INSTRUCTIONS TO FOLLOW — Pull out every line in the data that has the string "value" in it.
··· DATA RECORDS
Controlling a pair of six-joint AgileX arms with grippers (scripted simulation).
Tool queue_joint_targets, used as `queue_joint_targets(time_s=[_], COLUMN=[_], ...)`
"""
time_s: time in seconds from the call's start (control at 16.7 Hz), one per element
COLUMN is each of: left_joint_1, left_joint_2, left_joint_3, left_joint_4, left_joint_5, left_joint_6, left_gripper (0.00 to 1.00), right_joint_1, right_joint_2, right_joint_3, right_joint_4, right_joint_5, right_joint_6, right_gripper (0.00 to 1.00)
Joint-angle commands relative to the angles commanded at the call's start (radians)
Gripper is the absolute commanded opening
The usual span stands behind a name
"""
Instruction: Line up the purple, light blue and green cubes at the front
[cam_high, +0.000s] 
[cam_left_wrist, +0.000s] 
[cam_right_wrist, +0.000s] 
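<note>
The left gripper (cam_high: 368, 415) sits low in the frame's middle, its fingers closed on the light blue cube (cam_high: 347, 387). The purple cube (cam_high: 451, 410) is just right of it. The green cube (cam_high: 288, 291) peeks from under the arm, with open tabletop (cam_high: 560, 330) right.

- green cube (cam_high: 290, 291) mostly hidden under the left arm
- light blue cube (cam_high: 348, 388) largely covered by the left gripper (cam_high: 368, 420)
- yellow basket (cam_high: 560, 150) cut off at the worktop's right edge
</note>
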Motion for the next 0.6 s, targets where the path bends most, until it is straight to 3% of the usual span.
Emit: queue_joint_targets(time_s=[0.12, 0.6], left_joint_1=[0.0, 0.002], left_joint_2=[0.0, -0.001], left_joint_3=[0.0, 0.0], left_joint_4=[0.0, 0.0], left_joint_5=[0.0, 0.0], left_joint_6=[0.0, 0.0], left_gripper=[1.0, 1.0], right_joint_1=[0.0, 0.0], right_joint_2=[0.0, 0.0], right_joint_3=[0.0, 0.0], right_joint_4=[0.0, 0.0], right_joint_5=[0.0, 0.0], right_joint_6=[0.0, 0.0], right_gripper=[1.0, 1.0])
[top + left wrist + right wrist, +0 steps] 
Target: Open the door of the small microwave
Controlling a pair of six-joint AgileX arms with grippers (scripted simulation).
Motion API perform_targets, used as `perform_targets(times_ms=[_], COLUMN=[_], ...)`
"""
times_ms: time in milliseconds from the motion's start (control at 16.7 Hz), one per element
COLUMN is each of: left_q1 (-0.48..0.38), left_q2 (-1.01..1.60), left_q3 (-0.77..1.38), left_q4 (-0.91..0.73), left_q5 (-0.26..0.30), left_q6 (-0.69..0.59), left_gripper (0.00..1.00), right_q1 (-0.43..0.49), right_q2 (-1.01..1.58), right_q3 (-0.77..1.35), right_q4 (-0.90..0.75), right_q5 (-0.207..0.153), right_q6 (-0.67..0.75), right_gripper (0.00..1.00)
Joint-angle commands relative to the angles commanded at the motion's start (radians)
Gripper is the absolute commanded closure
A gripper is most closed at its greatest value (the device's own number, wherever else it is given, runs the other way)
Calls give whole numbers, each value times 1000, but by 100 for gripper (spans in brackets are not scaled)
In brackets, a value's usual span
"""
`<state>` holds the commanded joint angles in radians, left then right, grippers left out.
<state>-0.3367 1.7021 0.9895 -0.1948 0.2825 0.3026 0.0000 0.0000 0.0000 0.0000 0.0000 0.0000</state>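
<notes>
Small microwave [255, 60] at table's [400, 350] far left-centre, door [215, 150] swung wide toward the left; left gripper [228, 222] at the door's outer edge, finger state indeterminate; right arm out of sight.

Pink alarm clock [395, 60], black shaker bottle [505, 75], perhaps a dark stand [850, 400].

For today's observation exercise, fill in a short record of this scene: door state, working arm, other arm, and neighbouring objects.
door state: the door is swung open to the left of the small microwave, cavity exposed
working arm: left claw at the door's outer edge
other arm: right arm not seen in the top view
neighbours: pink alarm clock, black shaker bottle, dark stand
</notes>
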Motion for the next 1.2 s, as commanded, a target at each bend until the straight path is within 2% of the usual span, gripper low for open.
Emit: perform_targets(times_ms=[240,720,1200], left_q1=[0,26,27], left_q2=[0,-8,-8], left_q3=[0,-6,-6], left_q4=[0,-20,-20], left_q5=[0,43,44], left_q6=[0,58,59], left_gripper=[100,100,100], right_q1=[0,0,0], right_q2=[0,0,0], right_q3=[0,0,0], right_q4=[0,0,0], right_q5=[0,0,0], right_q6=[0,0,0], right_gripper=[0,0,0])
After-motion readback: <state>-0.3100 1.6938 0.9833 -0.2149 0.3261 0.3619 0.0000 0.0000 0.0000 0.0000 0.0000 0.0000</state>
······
WRITTEN REPLY —
A gripper is most closed at its greatest value (the device's own number, wherever else it is given, runs the other way)
Calls give whole numbers, each value times 1000, but by 100 for gripper (spans in brackets are not scaled)
In brackets, a value's usual span

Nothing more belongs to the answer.